Many students do the hard conceptual part well and then lose marks on subtraction, rearranging equations, or sign handling. If algebra slows you down, write each line cleanly and avoid mental shortcuts.

For students building a broader revision routine, it can help to combine worked examples with deliberate practice and review. A useful companion read is How Tutoring Software Is Reshaping the Future of Physics Practice, especially if you want structured repetition rather than one-off problem sets.

When to revisit

This is the kind of topic worth revisiting whenever the inputs change: before a mechanics test, when you move from flat-surface questions to slopes and pulleys, or when your class starts mixing Newton’s laws with kinematics. Use the checklist below as a practical reset.

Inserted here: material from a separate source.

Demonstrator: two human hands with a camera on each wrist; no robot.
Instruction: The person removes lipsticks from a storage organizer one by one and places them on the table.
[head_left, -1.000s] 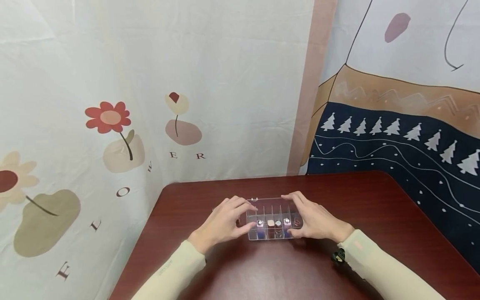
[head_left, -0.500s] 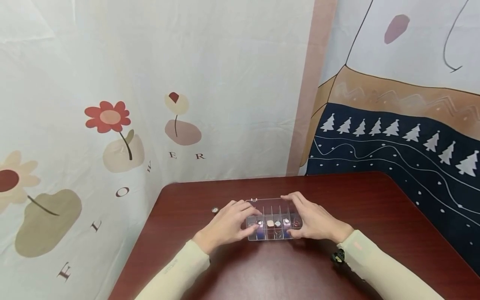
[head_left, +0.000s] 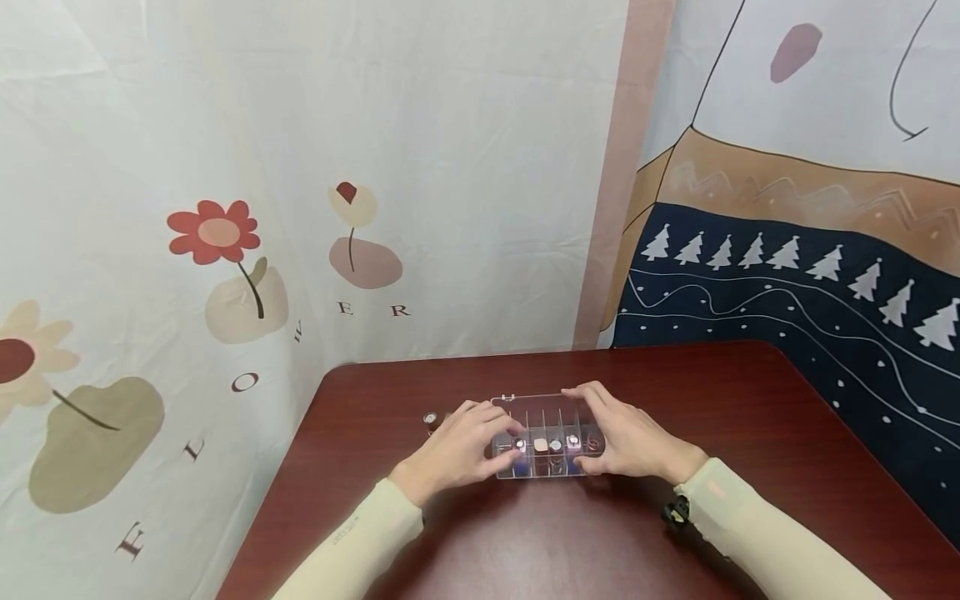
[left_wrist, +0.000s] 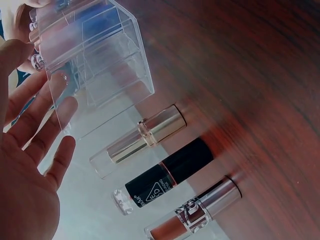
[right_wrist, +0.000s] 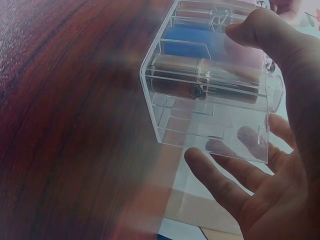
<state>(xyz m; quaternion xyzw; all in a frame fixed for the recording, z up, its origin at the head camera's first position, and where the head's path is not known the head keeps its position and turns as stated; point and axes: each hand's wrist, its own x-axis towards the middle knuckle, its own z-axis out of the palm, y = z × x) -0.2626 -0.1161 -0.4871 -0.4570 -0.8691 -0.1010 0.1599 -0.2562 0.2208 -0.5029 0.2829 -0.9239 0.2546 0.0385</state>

• Before exams: redo one example from each scenario without looking at the worked steps.
• When starting a new mechanics chapter: return to the overview and force list so the diagrams stay accurate.
• When you keep losing marks on word problems: slow down and focus only on object selection and free-body diagrams for a few sessions.
• When formulas start to blur together: pair this article with your formula review, especially the essential physics formulas cheat sheet.
• When acceleration is found but the question asks for time, distance, or final speed: move from forces to kinematics using the SUVAT guide.

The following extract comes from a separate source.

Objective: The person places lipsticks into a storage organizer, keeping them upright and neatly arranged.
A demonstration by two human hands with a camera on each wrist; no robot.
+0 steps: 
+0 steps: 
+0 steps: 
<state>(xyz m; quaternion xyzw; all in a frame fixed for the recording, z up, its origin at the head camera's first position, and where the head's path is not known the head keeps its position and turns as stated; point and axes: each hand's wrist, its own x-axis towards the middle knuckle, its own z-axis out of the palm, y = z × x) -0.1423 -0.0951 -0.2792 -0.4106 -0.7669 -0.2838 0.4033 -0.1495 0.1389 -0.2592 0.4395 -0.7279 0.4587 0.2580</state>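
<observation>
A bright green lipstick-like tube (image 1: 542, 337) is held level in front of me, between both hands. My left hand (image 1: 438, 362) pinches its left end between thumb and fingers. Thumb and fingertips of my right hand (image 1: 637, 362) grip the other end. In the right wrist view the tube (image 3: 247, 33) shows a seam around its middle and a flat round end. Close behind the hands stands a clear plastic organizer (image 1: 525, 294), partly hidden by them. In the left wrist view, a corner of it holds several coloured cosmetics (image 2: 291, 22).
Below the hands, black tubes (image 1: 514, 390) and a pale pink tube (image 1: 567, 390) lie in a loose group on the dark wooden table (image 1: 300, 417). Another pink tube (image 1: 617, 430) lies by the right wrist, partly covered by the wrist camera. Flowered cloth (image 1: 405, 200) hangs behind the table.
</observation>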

Action plan for your next practice session:

1. Pick three Newton’s laws questions: one horizontal, one slope, one connected-masses problem.
2. For each question, spend the first minute drawing the free-body diagram before writing any equations.
3. Underline the object being analysed and the positive direction.
4. Write ΣF = ma in words first if needed: “resultant force equals mass times acceleration.”
5. After solving, ask one final question: “Does this answer fit the physical situation?”

If you build that routine, Newton’s laws stop feeling like a set of separate tricks and start feeling like one repeatable method. That is the real goal of good mechanics practice: not just getting today’s answer, but becoming faster and calmer on the next problem too.